登録者数66万人の韓日夫婦ユーチューバー「パク家」は15日、「韓国のため日本人たちがワールドカップでゴミを拾うようになった理由」という動画で、 「日本のサポーターたちによるごみ拾いは、1985年10月26日に東京で行われたメキシコ・ワールドカップのアジア最終予選(韓国が2対1で勝利)の後、在日本大韓民国民団(民団)の応援団に端を発した」と明らかにした。
パク家は、2014年に掲載した民団の記事と、日本のプロサッカーJリーグ・浦和レッズクラブの創団の歴史を記した『THE RED BOOK 闘うレッズ 12番目の選手たち』を根拠として示した。
民団機関紙の「ワールドカップ試合後のゴミ集め、1985年と2014年」という記事には、在日コリアン5千人の応援団が競技場でゴミ拾いを行い、これを見た日本のファンたちが刺激を受け、この時からゴミを拾い始めたと記されている。

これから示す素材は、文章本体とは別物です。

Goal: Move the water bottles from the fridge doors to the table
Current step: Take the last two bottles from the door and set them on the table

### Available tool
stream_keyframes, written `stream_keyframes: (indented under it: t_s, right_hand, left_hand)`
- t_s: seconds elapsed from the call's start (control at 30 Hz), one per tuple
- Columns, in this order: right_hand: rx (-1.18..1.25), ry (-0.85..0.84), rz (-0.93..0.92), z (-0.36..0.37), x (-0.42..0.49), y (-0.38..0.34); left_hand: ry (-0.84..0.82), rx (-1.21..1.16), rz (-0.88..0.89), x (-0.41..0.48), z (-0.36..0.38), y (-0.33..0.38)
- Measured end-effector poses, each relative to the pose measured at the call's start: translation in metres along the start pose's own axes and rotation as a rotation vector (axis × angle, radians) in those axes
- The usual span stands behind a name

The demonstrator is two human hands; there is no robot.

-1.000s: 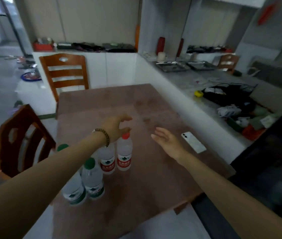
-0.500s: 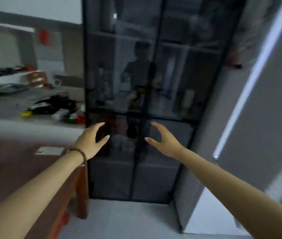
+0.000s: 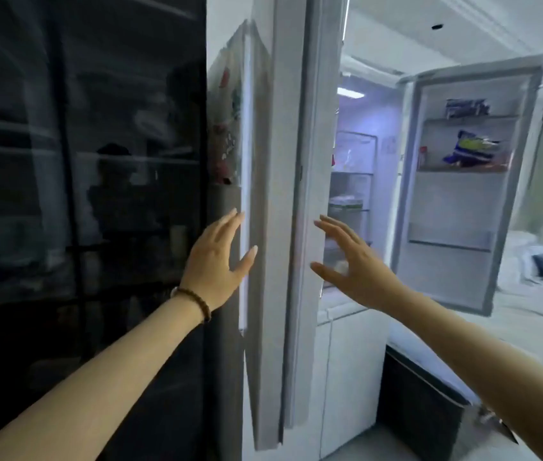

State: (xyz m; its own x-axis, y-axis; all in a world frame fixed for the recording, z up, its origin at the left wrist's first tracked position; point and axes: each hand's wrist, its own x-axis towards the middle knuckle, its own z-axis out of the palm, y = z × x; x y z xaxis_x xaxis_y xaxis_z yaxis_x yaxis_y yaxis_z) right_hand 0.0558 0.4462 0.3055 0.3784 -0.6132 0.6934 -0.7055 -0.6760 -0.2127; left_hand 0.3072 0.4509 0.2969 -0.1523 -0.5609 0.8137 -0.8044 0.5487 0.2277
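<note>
No water bottles can be made out; the picture is blurred by motion. The fridge (image 3: 356, 181) stands with both upper doors swung out. The left fridge door (image 3: 265, 227) is seen edge-on, its long axis upright, its inner side turned away so its racks are hidden. The right fridge door (image 3: 462, 181) hangs wide open, its inner side facing the camera. Its top rack holds a blue-and-white packet (image 3: 466, 108); the rack below holds a crumpled blue, yellow and white bag (image 3: 471, 148) and a small red item at its left end; the lower racks look bare. Inside the lit fridge, glass shelves carry pale items too blurred to name.

The left hand (image 3: 215, 264), a bead bracelet (image 3: 198, 301) on its wrist, is released with fingers spread, in front of the left door's outer edge. The right hand (image 3: 354, 264) is likewise released, fingers spread, in front of the fridge opening. A dark glass cabinet (image 3: 80, 194) stands to the left.
</note>
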Motion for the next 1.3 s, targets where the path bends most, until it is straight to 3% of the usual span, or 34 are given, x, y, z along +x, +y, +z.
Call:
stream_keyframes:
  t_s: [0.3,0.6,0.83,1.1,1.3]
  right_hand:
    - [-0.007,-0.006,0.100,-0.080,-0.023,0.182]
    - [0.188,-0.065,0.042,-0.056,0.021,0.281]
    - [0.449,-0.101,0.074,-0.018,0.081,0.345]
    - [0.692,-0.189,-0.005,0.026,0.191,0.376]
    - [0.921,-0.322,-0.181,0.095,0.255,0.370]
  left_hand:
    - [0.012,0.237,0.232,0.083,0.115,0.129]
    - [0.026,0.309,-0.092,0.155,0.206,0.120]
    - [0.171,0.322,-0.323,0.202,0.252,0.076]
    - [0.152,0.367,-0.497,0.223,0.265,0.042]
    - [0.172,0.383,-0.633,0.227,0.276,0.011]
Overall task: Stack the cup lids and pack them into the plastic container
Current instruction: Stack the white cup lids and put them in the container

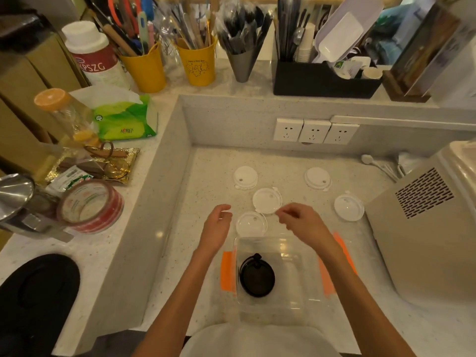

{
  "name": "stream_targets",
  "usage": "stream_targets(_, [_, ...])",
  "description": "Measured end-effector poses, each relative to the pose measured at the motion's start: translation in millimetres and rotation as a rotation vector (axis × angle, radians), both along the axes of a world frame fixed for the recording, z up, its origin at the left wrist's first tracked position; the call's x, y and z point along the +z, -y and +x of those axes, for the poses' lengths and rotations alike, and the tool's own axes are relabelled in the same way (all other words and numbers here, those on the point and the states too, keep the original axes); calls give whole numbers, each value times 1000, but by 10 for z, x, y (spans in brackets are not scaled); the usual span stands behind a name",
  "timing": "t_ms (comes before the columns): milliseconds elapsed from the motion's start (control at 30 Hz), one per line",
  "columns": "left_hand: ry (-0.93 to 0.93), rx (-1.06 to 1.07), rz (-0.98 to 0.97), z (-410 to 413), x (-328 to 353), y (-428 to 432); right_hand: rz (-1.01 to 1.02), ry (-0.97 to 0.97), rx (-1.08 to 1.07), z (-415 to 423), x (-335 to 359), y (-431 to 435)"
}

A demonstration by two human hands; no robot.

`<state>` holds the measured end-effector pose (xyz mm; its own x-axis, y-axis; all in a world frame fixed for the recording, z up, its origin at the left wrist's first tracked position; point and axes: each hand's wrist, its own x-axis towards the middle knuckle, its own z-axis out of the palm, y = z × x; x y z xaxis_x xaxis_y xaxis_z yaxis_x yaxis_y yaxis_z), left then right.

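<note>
Speckled pale stone forms the recessed counter (206,176) we look down on from the head camera, with three wall sockets (314,131) on its back wall and a beige appliance (422,222) at the right. We see five white cup lids lying singly, none stacked: one far left (245,177), one far right (317,178), one in the middle (267,200), one near the appliance (349,207), and one (251,224) just beyond the clear plastic container (304,292). That container sits nearest us between orange tape strips (228,273) and holds a single black lid (257,278). Our left hand (217,228) hovers loosely spread and empty beside the nearest lid. Our right hand (302,222) curls its fingertips at the middle lid's edge; we cannot tell whether they pinch it.
</note>
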<state>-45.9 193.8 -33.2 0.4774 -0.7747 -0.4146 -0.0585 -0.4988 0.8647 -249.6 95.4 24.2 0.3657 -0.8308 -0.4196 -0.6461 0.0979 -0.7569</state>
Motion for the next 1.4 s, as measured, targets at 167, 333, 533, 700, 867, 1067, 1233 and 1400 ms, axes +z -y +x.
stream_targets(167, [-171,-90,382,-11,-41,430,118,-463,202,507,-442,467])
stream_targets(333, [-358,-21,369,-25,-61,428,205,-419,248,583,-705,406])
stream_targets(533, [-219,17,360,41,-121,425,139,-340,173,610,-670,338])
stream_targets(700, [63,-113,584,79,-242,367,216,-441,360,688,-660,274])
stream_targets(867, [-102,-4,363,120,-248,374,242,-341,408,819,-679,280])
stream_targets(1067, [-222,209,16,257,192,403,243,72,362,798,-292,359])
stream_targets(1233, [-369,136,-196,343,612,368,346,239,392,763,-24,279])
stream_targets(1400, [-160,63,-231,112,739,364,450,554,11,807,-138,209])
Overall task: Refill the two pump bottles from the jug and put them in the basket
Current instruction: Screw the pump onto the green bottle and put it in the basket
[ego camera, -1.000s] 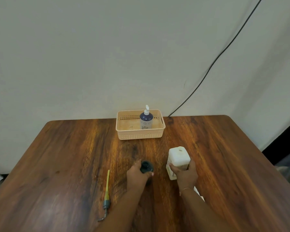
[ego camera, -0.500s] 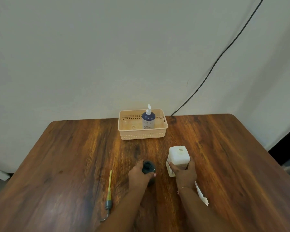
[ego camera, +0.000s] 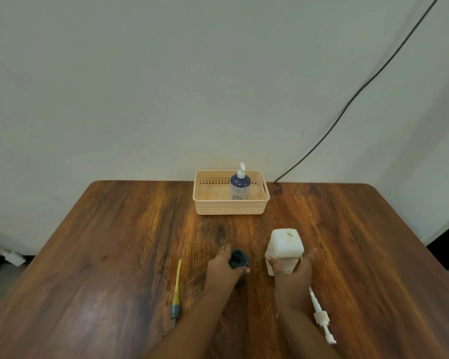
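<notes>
The tall dark-blue pump bottle with a white pump head (ego camera: 240, 186) stood upright inside the peach perforated plastic basket (ego camera: 230, 209), towards its right half. A pale band with a small flowery pattern wrapped its lower body; any writing there was too small to read.

Nearer the person than the basket, and slightly right of it, the white squarish plastic jug (ego camera: 287, 244) was clasped by the right hand (ego camera: 293, 273), fingers and thumb curled around its lower sides. Faint marks showed on the jug's near face, too blurred to read.

Straight in front of the basket, just left of the jug and apart from it, the small dark round bottle with an open neck (ego camera: 237, 257) was gripped by the left hand (ego camera: 224, 268), thumb on one side and fingers wrapped round the other. The hand hid the bottle's body, so no label could be seen.

Nearer than the basket and to its left, a pump with a yellow dip tube and grey collar (ego camera: 177, 286) lay flat on the brown wooden table (ego camera: 114, 242). Nearer and to the basket's right, a white pump with its tube (ego camera: 320, 316) lay flat just beside the right forearm.

Behind the basket, to its right, a black cable (ego camera: 347, 104) ran diagonally up the pale wall.
</notes>
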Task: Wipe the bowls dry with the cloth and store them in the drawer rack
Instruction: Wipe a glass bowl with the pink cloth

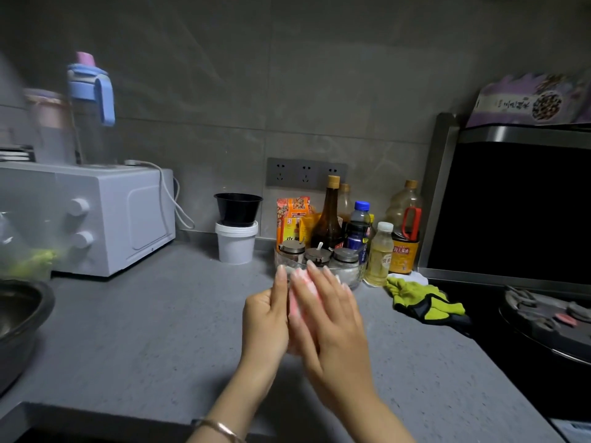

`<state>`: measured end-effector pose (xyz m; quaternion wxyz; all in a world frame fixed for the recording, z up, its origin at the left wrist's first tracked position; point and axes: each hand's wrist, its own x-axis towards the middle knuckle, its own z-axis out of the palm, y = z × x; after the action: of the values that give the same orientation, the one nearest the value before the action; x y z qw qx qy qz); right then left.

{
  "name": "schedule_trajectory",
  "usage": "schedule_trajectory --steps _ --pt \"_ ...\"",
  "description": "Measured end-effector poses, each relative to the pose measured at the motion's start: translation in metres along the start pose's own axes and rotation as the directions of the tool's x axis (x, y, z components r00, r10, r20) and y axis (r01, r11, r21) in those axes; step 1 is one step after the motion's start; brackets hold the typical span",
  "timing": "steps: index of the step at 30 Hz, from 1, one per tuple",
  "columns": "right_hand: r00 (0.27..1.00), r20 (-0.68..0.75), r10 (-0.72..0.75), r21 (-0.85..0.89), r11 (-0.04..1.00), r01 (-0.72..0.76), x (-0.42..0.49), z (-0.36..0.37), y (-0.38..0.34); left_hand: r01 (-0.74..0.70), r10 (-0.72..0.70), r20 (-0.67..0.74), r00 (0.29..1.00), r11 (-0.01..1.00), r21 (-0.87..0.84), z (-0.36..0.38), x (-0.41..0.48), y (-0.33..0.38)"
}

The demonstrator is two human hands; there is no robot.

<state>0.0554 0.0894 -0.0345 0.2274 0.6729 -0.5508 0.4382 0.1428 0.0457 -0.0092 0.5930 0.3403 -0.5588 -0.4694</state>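
Above the grey worktop (144, 330), the left hand (267, 318) and right hand (332, 318) meet palm to palm, fingers straight, pressing a pink wad (295, 302) between them — too blurred to name. Behind, a black bowl (238, 207) sits in a white tub (236, 247), between a white oven (105, 219) and clustered bottles (358, 231) — green gloves (422, 298) lie to the right.

You have two hands (265, 318), one pink cloth (295, 302), one black bowl (238, 209), one white tub (236, 247), three lidded glass jars (291, 251), three wall sockets (306, 174) and one white microwave (134, 219) with two knobs (78, 206).
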Motion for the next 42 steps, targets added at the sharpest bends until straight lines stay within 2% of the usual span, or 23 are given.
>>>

1994年に発売された『THE RED BOOK 闘うレッズ 12番目の選手たち』にも、「あの“10月26日”は“そこまでやられたらお手上げだ”というほど悔しい思い出として残っているんです。負けた僕らは悔しくて、虚しくって呆然としてスタンドに目をやったら、自分たちで出したゴミを、韓国の人が拾っているんですよ。涙が出ました。ああ、ここまでやられたら勝てねえなあって。選手も負けたけど、僕らもずいぶん差があるよなって。そう思ったんです」という1985年の観戦者の証言がある。このような内容は、日本人コラムニストの石井和裕氏がが2022年に書いた「賛否両論に燃えるサポーターのゴミ拾い ルーツは1985年10月26日 韓国に負けたくないという思いからだった」に登場する。
それもそのはず、当時の韓日戦で勝利した韓国は1986年メキシコ・ワールドカップ本大会に出場したが、日本は1998年フランス・ワールドカップの舞台に立つために、さらに12年待たなければならなかった。
パク家は「1986年当時、韓国から海外に出られる人々は非常に限られていた。韓国応援団は、日本文化をよく知る在日コリアンだった。彼らが試合だけでなくマナーの面でも勝り、日本に刺激を与えた」と指摘した。
パク家はまた、ワールドカップの会場でゴミを拾うことに対する日本国内からの批判も紹介した。日本では各種花火大会があるとゴミがあまりにも多く、社会問題になっているにもかかわらず、海外でのみ熱心にゴミを片付けているという内容だ。
日本のネットユーザーの一人が最近、X(旧ツイッター)に「家では掃除をしないくせに、外に出ると率先して模範を示しているふりをする」という批判的な投稿とイラストを掲載したことがある。応援グッズとしても使われる「Japan Pride」と書かれたゴミ袋は、代表チームのスポンサーで、極右色として知られるAPAホテルが提供している。
日本のサポーターたちや代表チームの選手たちが競技場やロッカールームを掃除する姿は、誰が見ても新鮮な光景だ。その背景には、ワールドカップ出場の最後の関門で韓国に敗れた日本のファンの悲しみと、在日同胞応援団の民族的誇りがあったという指摘が興味深い。